Unionization of hospital and medical workers is the new frontier, particularly in the wake of the pandemic where hospitals are looking to slash their workforces. According to a recent Kaiser News report, about seven percent of health care and social services workers are unionized. Of the approximately 1,500 petitions for union representation posted on the NLRB’s website in 2020, 16 percent related to the health care field, up from 14 percent the previous year.

While Levin apparently doesn’t appreciate the trend’s significance, hospital managements do. According to the Economic Policy Institute, anti-union “consultants” are at a record high, supported by the more than $400 million a year U.S. companies spend to keep unions out. A sub-specialty in union busting firms intimidating nurses has emerged.

Beaumont Isn't Alone

“The right wing, the corporate elite understand how strategic nurses are to the labor movement,” Jane McAlevey, a union organizer, told The Nation last year. “Hospital administrators try to come off as doing something good, but really they’re just taking public money and hiring union-busting thugs.”

Beaumont isn’t the only Michigan hospital engaged in union-busting activities. Mercy Health Hackley in Muskegon, which is owned by Livonia-based Trinity Health, employed two notorious union busting consultants: Matt Patterson and Doug Seaton. Patterson is best known for his successful fight to prevent Volkswagen workers in Tennessee from organizing with the UAW. According to The Nation, Patterson likened his effort as being akin to the fight of Tennessee’s Confederate soldiers.

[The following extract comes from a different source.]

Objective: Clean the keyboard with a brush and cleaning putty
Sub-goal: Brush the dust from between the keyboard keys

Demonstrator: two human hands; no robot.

Employees of Mercy Health Hackley are very diverse, Hasan Zahdeh, the former president of the Michigan Union of Healthcare Workers, told the Nation. Zahdeh last December was charged with embezzling union funds, a development that will hardly foster union trust among health care workers.

Maine isn’t the only state where legislative leaders champion local hospitals and their workers. In California, Democratic Congresswoman Judy Chu publicly supported the union organization drive of nurses working at Huntington Memorial Hospital in Pasadena. Huntington Memorial retained two union-busting firms that engaged in aggressive intimidation tactics.

President Joe Biden, when he was campaigning, professed support for hospital workers at Mission Hospital in Asheville, NC, who wanted to unionize.

"I’m proud to stand by the Mission RNs in their collective bid for a better, safer, and more equitable workplace — an impressive show of solidarity not just for themselves, but for the health of their entire community," Biden told the nurses.

Biden could easily have intervened in the anti-union pressures placed on the nurse anesthetists working at Beaumont Royal Oak, Troy, and Grosse Pointe hospitals. NorthStar Anesthesia, the outsourcing firm that employs them, is owned by The Cranmere Group, a holding company whose previous CEO Jeffrey Zients resigned in December to co-head Biden’s transition team and is one of the president’s closest advisors.